The advantage the good has is that it leads with truth. Let’s take the most basic truth of all, that there is intrinsic value in every life. We all know this is true. To deny this is to say one life matters more than another life, which gives superiority to one over the other. We also know that good will do good, which is a form of doing right. It is the ‘better good’, ‘best interest’,  ‘higher ground’ of the end result. Purity of thought and action will bring goodness and richness to our lives and world because it promotes what is helpful and best as it exposes what harms and denigrates.

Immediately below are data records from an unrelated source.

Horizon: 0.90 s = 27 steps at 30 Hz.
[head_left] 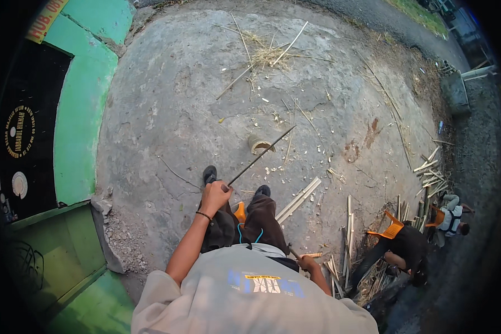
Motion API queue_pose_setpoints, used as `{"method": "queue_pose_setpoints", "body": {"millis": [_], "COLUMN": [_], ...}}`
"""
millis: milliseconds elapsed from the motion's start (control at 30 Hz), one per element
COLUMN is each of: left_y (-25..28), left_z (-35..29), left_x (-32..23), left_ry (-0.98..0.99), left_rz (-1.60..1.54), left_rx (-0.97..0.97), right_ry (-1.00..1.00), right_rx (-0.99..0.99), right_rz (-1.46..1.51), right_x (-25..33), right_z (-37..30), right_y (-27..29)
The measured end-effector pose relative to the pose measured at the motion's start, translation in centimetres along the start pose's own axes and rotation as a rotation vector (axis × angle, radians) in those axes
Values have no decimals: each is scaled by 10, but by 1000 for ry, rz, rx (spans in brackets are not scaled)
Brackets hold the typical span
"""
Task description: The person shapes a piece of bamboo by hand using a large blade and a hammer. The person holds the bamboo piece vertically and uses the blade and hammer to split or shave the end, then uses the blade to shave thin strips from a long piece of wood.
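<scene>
My left hand point(214, 200) is closed in front of my legs, with a dark bead bracelet on the wrist. It grips one end of a long, thin dark rod point(259, 157), which slants up and away to the right; whether it is a blade seen edge-on I cannot tell. Low at my right side, my right hand point(306, 263) is partly hidden by my shirt. Its fingers close round a short, dark stick-like thing point(293, 252). Past the rod's middle, a hollow bamboo section point(256, 143) lies on the ground. Split bamboo strips point(299, 199) lie right of my feet.
Between my legs shows an orange plastic seat point(240, 212). Shavings and sticks point(270, 55) are heaped far ahead. At the right, a person in black point(403, 245) bends near an orange chair point(391, 227) and bamboo strips; another person point(451, 217) is beyond. A green wall point(83, 111) stands left.
</scene>
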<state>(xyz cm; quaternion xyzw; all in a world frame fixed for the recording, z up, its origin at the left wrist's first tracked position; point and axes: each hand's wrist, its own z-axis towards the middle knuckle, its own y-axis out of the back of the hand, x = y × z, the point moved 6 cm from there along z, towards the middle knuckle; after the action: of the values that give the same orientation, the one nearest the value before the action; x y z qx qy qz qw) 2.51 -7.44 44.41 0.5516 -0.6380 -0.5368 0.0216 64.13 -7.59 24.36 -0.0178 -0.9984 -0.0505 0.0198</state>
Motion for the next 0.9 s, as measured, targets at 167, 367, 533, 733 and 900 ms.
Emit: {"method": "queue_pose_setpoints", "body": {"millis": [167, 367, 533, 733, 900], "left_y": [2, 36, 51, 59, 58], "left_z": [-21, -4, 10, 5, -5], "left_x": [49, 69, 64, 53, 63], "left_ry": [29, -55, -22, -15, 53], "left_rz": [113, 132, 134, 158, 196], "left_rx": [25, 30, 73, 90, 97], "right_ry": [-91, 224, 637, 1208, 721], "right_rx": [-297, -433, -489, -800, -817], "right_rz": [432, 1238, 1143, 602, 212], "right_x": [22, 207, 362, 433, 445], "right_z": [-38, -122, -265, -315, -253], "right_y": [-15, 84, 125, 129, 125]}}
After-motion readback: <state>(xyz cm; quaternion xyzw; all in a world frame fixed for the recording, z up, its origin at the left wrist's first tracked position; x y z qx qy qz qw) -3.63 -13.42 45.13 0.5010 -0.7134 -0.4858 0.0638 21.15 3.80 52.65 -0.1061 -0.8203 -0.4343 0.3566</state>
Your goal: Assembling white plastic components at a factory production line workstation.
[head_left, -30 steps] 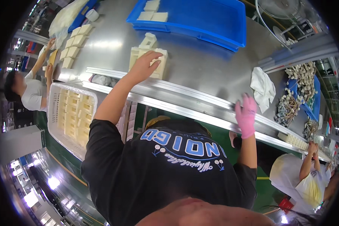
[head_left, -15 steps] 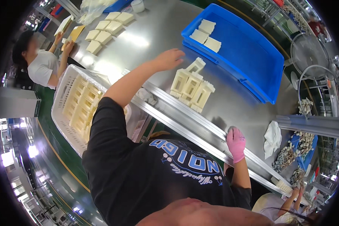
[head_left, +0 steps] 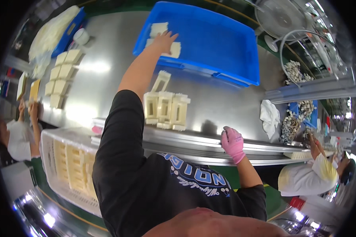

We are in a battle, whether we realize it or not. The battle is for our minds–what we think, believe, and then embrace. It is good to ponder this instead of remaining oblivious. People and organizations have lied to us…even in educational systems, in government systems, in religious institutions, and in families (they may not have realized the lie-believed).

A way to unmask the lies we have believed is to unravel the thread until you get to the root of the matter. What is its inner truth, its true make-up? What is its consequence? How does it play out?

Our society is in trouble because it fails to consider the bigger picture, that ideas become realities, some for the better good and some for  utter harm. To ignore this is to say good is bad and bad is good, as the lies take over and destroy us as a society. It becomes a cesspool of instability because it has no rock on which to stand.

The Way of The Better Good

We can unmask the lies we have believed as a society. Love is the measuring device. The place to begin is with what we care about. What do we love? Are we loving in the way we treat the unborn, the people with developmental challenges, the environment, the various races, religions, and cultures? Are we respecting of people we philosophically disagree with? Are we allowing our love to inform our moral choices and the words we choose to say about and to other people? Is our self-love destroying us? Do we see beyond the end of our nose? Are we hateful or hate-filled, not caring who it hurts?

Love that is true love will do the right thing, always. Sometimes we mistake something for love when it really is pride, arrogance, or ego (even self-righteousness, when we think we are the only ones who are right and good). It takes a great deal of introspection and clarity to see truth as it stands alone.

For me, this includes God’s help. But even God can be misunderstood if we have a mindset that misinforms us about His ways. It helps to ask God to reveal our individual areas of blindness, and we all have them. For example, we may think we are are not prejudiced, but God will show us where we are prejudiced, where we are dark in our understanding and beliefs. Then it is up to us to change our views. Confusion will dissipate and the better good will prevail.

The whole thing is complicated. Yet it is simple, too. Do what is right and good according to the inner values of right and good, which  promote goodness and value to all living things. Live out The Golden Rule, and you will be on the right path.

The choice rests with us.

Who we are and who we will become boils down to our belief system. Constant blaming of others is a form of scapegoating. It deflects from us and our duty to respond and act in appropriate ways. Those times when we choose to be strong, brave, honest, and true, when we choose to treat people with dignity, kindness, and substance rather than with arrogance, self-centeredness, or haughtiness, are when we will make steps toward living life the better good. This past decade of coarseness in our country, as Mark Shields said on the PBS NewsHour, will lessen as we begin to shift in a more positive direction towards the reclaiming of best interest in a civil society. Maybe we will quit the mudslinging and bring back gracious discourse.

Truth talk is also a necessary starting point.